Donaueschinger Musiktage

Avantgarde als kritische Instanz

Der Dirigent Pierre-André Valade
Der Dirigent Pierre-André Valade © Phan Man Kien/Website Valade
14.10.2016
Vier neue Werke stehen auf dem Programm des Eröffnungsabends der 95. Donaueschinger Musiktage. Pierre-André Valade leitet das SWR Symphonieorchester mit Musik von Jan W. Morthenson, Martin Jaggy, James Dillon und Klaus Schedl.

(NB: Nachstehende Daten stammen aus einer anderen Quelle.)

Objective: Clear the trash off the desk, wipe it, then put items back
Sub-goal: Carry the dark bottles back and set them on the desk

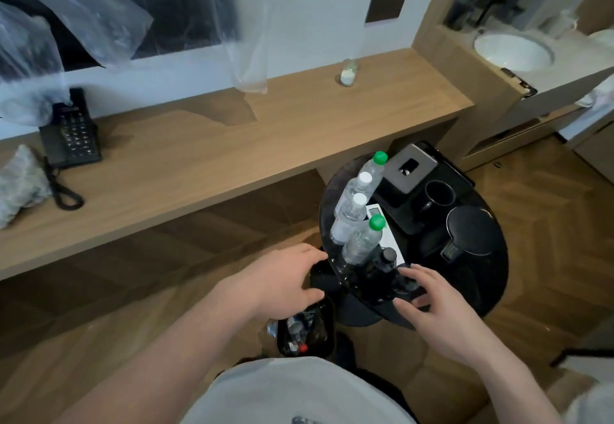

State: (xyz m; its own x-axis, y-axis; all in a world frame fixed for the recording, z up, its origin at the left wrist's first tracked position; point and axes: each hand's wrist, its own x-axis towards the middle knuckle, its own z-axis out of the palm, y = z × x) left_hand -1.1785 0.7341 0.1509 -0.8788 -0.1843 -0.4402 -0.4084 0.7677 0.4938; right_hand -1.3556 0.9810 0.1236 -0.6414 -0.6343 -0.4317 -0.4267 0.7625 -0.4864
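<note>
Item: black tray (471,294), the landmark, is sitting off the table (232,144), out in front of its near edge, above the wooden floor.

On the tray: four clear bottles (352,220), two green-capped and two white-capped, are standing in a row along its left side; a dark kettle (471,230) is sitting at its right; a black cup (439,192) and a grey square box (410,166) are standing at its far end.

Left hand (289,282): reaching at the tray's near-left rim, grip wide, fingers spread, holding nothing visible.

Right hand (428,297): lying at the tray's near rim, grip loosely spread; whether it is holding the rim, I cannot tell.

Below the tray's near-left: a black bin (304,327) is holding discarded trash.

On the table, well left of the tray: a black telephone (71,131), with a crumpled cloth (20,184) further left.

Step judged: the items are being put back. The next move is calling for both hands gripping the rim evenly and lifting level, since the upright bottles are likely to topple.
</note>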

Die 1921 gegründeten Musiktage sind das weltweit älteste Festival für Neue Musik und gleichzeitig das renommierteste seiner Art. Viele bedeutende Komponisten des 20. Jahrhunderts haben hier ihre Werke uraufgeführt. Das jährlich im Oktober stattfindende Festival gibt einen Überblick über die Musikavantgarde der Gegenwart. Auch heute noch steht es für alle neuen experimentellen Formen auf dem Gebiet aktueller Musik und Klangkunst. Im 95. Jahr ihres Bestehens gibt es bei den Donaueschinger Musiktagen an diesem Wochenende 18 Uraufführungen, nebst einer ganzen Reihe von Klanginstallationen und Sound-Environments, die seit den 1990er Jahren das musikalische Spektrum erweitern.

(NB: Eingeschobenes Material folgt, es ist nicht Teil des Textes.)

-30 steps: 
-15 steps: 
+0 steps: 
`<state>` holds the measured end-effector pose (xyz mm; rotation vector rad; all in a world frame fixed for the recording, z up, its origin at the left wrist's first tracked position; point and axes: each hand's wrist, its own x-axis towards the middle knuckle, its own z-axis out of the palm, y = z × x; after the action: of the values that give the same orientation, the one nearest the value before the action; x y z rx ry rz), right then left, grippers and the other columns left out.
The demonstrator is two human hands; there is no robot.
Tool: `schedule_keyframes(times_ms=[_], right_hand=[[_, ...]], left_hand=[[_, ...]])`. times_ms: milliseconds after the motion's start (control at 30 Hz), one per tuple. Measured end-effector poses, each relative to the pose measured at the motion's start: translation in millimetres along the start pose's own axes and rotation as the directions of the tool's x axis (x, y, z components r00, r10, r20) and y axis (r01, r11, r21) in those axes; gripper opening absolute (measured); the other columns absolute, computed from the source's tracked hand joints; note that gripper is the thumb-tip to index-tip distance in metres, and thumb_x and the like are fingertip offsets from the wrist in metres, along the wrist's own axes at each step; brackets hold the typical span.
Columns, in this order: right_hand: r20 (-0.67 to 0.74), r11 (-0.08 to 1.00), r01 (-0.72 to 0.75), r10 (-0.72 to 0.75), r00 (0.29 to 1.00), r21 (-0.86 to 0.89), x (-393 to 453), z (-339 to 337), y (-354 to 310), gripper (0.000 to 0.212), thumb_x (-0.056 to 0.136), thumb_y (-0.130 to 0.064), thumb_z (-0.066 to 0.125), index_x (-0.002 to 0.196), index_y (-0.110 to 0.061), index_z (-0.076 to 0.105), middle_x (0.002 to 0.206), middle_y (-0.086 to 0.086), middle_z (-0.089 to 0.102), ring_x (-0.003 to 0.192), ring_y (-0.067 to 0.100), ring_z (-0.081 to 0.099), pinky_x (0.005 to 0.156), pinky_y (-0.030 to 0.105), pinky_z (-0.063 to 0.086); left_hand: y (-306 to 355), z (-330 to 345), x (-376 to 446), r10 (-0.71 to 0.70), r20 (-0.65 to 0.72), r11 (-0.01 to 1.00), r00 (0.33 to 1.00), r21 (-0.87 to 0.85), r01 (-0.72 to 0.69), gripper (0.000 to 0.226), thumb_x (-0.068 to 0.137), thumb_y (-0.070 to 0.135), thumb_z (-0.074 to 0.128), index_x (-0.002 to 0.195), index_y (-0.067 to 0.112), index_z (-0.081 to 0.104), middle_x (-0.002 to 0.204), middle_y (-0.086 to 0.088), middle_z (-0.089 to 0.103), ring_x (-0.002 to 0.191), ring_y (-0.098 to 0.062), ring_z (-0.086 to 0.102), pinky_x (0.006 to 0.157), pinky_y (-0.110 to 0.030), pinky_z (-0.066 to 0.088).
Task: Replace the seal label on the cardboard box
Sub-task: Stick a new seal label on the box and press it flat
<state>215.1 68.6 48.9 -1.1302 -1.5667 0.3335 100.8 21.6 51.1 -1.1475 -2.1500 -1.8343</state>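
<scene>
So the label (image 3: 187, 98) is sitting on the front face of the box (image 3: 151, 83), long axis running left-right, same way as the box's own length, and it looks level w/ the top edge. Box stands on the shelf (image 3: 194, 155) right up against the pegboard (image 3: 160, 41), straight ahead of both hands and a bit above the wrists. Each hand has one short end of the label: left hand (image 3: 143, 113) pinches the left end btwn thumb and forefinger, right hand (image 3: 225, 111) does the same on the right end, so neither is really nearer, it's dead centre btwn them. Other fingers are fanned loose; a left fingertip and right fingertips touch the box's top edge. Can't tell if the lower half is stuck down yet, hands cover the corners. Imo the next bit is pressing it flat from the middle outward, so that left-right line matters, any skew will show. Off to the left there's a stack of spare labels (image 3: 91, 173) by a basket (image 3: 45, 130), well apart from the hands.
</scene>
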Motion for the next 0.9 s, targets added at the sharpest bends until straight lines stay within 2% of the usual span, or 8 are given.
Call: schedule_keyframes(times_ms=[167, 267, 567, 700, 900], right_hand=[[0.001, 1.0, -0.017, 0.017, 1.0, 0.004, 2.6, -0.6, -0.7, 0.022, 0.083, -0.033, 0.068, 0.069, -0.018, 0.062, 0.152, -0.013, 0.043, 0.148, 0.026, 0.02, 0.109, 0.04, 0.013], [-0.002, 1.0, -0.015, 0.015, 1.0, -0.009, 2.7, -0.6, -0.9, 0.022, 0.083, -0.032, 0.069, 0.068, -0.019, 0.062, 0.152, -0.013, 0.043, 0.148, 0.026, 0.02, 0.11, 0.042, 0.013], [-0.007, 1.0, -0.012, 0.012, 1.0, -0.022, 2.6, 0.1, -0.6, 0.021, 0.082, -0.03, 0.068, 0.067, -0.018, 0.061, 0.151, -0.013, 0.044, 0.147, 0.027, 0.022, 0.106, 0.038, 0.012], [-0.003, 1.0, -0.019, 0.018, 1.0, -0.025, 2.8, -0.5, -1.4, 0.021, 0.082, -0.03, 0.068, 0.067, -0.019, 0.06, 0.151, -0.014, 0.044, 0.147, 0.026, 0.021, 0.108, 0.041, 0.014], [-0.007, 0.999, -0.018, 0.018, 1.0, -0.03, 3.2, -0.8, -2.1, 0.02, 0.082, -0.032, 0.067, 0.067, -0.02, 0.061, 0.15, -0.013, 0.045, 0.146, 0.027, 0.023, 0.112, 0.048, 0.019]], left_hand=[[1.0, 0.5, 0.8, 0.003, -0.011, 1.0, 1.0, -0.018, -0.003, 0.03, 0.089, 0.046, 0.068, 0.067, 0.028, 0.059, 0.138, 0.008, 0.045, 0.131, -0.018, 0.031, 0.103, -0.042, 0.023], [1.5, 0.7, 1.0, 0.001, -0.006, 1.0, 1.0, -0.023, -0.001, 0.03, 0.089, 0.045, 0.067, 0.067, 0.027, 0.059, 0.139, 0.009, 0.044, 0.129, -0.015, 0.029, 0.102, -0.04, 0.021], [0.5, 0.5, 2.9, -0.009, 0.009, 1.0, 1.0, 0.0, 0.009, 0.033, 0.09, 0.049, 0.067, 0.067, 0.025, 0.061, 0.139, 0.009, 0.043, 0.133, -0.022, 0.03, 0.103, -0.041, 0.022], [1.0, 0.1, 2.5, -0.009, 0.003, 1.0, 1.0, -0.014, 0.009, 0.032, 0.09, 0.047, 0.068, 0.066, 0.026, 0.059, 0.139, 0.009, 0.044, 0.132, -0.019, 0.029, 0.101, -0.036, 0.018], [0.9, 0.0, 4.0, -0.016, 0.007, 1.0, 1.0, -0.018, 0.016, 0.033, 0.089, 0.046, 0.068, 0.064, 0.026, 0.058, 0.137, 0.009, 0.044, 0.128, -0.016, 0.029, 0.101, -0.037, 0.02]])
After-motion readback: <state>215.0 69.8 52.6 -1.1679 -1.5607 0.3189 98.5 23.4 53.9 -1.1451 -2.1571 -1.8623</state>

Wo befinden wir uns, wenn wir Musik hören? Und wer sind wir, wenn wir Musik hören? Musik ist eine seduktive Kraft. Auch die Musik der Avantgarde kann uns bisweilen des kritischen Kontakts mit der Wirklichkeit entheben. Es ist nicht möglich, sich dem Gesang der Sirenen zu widersetzen. Wo Schlagermusik als ästhetisches Modell waltet, wird dem Hörer suggeriert, dass er sich nicht zu sorgen habe. Das Rauschen und der Rausch sind Formen der ästhetischen Entgrenzung, denen wir vor allem in der elektronischen Musik begegnen. Und der psychoakustischen Kunst gelingt es, unsere Wahrnehmung irrezuführen. Dennoch ist die Musik der Avantgarde eine kritische Instanz. Sie ist ein Gegenüber, das uns dazu zwingt, eine eigene Position zu beziehen. Gerade dort, wo wir ihr erliegen, schärft Musik unser kritisches Bewusstsein. Die Verführung enthält immer auch ein aufklärerisches Moment, das uns darüber ins Klare setzt, wie bereitwillig wir uns der Musik ergeben. Ästhetische Positionen heute sollten dieser Dialektik Rechnung tragen.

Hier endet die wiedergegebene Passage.